GIVEN DATA >>

__________________________________________________

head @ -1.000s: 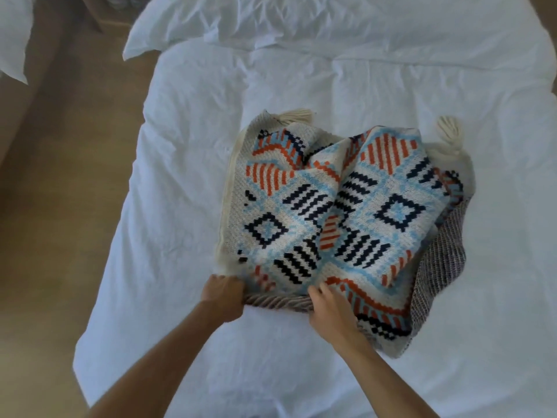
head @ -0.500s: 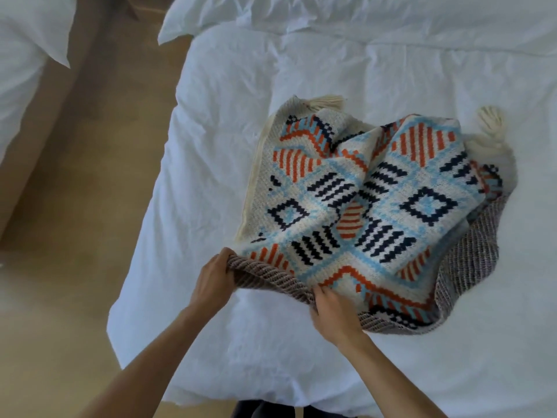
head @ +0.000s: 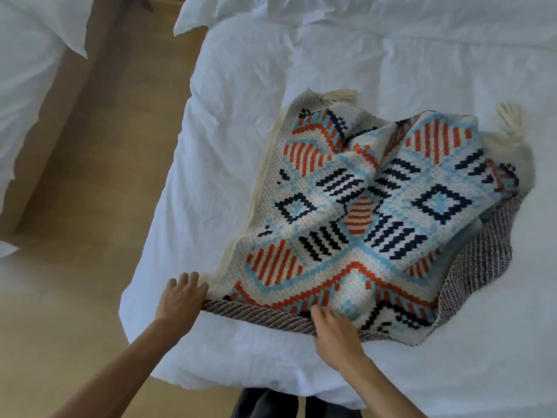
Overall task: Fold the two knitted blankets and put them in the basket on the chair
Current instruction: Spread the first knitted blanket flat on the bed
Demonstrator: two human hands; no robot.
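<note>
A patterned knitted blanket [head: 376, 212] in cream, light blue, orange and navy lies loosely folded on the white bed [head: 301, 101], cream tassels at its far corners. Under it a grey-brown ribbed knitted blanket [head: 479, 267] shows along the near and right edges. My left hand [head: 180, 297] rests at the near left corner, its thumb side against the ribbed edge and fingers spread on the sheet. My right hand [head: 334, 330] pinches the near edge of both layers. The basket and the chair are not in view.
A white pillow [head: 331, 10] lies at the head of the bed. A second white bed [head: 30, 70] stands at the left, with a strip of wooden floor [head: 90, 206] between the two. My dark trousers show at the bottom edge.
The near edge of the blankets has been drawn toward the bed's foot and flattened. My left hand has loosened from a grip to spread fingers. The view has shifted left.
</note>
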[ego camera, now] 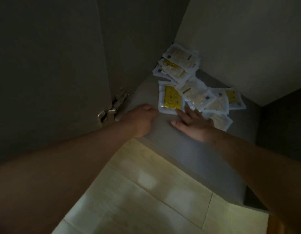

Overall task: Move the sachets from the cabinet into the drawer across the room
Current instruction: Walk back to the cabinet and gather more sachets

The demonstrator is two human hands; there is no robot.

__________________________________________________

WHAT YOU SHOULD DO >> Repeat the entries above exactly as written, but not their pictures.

TASK ANSWER >>
head @ -1.000s: 
head @ -0.500s: 
head @ +0.000s: 
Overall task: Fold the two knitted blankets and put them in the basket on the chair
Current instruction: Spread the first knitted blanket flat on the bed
Demonstrator: two human hands; no robot.
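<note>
A patterned knitted blanket [head: 376, 212] in cream, light blue, orange and navy lies loosely folded on the white bed [head: 301, 101], cream tassels at its far corners. Under it a grey-brown ribbed knitted blanket [head: 479, 267] shows along the near and right edges. My left hand [head: 180, 297] rests at the near left corner, its thumb side against the ribbed edge and fingers spread on the sheet. My right hand [head: 334, 330] pinches the near edge of both layers. The basket and the chair are not in view.
A white pillow [head: 331, 10] lies at the head of the bed. A second white bed [head: 30, 70] stands at the left, with a strip of wooden floor [head: 90, 206] between the two. My dark trousers show at the bottom edge.
The near edge of the blankets has been drawn toward the bed's foot and flattened. My left hand has loosened from a grip to spread fingers. The view has shifted left.
</note>
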[ego camera, now] 

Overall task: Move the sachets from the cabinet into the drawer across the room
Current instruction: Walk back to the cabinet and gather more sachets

The demonstrator is two human hands; there is no robot.

None of the exercise remains to be done.